◆ **Exercise brief**
Among the entries that follow, some lines contain the word "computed". Show all of them.

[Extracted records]
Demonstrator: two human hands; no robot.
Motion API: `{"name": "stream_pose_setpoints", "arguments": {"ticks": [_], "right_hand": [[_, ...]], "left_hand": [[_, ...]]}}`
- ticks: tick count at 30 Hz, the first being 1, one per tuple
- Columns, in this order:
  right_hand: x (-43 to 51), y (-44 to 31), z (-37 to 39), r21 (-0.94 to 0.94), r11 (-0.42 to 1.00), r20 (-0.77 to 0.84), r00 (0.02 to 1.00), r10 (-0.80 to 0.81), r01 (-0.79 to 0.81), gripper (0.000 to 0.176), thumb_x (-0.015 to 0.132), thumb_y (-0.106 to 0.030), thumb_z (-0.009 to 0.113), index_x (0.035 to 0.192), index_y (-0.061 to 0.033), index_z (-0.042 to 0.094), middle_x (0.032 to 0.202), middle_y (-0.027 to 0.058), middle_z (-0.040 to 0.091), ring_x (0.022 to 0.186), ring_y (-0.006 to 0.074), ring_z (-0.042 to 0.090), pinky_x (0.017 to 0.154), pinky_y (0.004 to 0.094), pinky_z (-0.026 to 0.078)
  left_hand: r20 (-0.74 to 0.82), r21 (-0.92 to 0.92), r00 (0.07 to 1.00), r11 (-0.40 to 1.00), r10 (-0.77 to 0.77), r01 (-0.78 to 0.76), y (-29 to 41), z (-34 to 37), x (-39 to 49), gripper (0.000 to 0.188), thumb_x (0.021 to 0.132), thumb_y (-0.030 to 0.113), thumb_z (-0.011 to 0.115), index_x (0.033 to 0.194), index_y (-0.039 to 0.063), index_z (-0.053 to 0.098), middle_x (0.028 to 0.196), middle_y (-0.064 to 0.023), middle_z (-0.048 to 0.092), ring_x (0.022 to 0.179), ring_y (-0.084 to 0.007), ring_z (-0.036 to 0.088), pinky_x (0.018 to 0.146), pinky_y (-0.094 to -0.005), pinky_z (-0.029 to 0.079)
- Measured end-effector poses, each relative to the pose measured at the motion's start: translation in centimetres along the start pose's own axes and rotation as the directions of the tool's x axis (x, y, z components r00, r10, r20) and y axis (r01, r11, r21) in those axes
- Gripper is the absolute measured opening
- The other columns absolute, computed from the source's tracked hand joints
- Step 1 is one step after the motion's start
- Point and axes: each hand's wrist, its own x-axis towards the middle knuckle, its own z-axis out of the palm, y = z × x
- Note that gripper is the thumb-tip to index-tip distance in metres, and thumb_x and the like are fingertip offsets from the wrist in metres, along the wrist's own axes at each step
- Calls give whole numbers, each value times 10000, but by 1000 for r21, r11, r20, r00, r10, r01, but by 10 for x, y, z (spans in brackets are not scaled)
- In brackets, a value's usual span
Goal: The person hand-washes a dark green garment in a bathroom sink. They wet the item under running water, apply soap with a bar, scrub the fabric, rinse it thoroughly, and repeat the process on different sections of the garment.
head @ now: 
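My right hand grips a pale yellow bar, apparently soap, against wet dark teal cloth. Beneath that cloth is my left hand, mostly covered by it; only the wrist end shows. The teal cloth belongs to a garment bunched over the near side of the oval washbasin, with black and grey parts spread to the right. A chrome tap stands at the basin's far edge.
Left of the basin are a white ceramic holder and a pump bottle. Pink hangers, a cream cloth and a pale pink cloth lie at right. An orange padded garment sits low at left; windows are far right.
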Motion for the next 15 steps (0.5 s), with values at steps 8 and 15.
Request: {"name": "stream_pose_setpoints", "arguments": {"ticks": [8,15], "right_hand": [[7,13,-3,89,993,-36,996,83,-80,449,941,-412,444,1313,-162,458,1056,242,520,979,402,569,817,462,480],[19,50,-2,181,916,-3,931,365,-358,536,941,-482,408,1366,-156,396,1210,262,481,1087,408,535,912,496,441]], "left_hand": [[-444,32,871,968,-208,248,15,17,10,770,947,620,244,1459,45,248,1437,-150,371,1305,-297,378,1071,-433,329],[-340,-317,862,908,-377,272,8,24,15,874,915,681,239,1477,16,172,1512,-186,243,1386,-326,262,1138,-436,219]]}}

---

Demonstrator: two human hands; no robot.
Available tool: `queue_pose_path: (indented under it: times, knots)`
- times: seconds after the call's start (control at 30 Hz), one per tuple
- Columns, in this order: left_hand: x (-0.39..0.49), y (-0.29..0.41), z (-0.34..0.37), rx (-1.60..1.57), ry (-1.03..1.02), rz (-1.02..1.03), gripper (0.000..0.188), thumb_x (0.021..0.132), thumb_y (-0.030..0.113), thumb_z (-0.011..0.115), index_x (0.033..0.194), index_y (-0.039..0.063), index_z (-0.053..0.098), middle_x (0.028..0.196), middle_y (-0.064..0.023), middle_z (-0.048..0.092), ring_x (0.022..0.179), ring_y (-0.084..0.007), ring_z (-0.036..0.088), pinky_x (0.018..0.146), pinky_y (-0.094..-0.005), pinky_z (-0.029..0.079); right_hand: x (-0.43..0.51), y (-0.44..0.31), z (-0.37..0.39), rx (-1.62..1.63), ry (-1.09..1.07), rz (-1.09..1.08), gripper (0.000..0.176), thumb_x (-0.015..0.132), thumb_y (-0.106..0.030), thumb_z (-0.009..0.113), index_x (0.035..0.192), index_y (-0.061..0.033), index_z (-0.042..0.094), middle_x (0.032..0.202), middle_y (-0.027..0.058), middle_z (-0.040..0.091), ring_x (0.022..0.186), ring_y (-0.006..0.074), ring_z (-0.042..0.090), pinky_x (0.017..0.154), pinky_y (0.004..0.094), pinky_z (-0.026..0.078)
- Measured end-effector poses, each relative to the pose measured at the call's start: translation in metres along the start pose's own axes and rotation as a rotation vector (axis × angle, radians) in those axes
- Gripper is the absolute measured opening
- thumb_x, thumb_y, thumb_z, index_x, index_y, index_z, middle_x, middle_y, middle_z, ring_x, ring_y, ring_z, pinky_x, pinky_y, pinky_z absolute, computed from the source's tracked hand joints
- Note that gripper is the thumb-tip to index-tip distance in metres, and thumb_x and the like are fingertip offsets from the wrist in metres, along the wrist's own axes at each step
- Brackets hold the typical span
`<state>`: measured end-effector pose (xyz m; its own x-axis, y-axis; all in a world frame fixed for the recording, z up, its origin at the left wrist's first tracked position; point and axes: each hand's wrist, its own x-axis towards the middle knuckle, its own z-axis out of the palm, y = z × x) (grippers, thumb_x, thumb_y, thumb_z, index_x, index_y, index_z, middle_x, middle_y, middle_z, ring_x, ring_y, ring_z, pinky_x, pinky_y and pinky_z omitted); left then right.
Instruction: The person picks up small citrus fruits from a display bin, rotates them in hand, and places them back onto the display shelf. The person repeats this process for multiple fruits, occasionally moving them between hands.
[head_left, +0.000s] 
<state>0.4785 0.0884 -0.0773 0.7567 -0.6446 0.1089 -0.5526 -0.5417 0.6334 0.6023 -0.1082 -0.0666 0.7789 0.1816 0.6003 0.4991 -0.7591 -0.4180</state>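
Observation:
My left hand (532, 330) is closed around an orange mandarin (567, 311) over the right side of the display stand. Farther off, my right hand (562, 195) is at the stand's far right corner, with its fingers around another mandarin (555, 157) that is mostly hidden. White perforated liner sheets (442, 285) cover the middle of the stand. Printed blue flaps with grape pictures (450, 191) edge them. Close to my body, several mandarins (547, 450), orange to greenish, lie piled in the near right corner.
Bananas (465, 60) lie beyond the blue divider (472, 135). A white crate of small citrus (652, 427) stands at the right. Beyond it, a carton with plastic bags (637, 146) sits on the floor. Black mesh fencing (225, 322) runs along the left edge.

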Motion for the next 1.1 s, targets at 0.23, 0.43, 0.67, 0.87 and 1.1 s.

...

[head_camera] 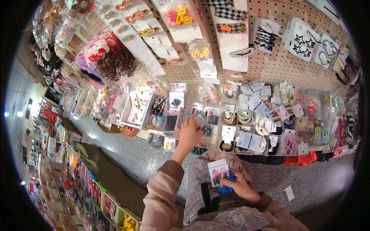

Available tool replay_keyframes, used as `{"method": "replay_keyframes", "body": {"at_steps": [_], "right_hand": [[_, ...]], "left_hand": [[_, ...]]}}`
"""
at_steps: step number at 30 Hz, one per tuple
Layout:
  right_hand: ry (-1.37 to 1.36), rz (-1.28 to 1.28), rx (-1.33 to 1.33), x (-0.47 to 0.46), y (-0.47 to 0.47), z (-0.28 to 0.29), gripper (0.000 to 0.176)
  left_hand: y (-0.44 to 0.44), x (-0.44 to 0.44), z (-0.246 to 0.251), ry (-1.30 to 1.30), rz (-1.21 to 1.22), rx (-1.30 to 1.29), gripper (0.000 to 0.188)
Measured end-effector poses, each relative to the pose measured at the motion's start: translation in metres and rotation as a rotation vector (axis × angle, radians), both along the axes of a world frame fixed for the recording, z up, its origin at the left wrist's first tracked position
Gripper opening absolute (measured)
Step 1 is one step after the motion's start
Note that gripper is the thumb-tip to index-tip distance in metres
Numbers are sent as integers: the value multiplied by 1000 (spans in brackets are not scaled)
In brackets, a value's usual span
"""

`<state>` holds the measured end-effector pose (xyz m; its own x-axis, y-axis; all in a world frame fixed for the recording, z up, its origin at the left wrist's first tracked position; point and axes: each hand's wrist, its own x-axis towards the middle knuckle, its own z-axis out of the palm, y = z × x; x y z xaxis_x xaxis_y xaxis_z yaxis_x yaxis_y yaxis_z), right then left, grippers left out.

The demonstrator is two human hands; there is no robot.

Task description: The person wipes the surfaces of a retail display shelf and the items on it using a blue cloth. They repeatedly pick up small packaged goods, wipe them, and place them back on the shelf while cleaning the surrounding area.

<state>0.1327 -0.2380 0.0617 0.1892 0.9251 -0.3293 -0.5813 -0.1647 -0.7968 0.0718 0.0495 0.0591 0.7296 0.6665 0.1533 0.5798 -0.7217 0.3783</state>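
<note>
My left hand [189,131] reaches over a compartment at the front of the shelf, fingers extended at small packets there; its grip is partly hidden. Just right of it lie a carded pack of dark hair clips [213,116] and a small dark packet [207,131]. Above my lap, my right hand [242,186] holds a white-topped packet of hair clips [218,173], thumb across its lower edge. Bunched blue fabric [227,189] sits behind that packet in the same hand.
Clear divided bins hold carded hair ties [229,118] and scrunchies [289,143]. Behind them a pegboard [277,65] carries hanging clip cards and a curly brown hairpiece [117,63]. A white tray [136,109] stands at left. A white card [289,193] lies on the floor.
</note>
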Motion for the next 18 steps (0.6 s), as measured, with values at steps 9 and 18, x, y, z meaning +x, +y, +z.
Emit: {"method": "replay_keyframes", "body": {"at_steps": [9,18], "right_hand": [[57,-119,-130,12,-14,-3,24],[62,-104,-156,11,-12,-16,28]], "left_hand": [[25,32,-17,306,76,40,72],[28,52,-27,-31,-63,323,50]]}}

◆ **Response to this exercise**
- The other columns absolute, computed from the source's tracked hand joints
- thumb_x, thumb_y, thumb_z, index_x, index_y, index_z, middle_x, middle_y, middle_z, ring_x, ring_y, ring_z, pinky_x, pinky_y, pinky_z absolute, computed from the source's tracked hand joints

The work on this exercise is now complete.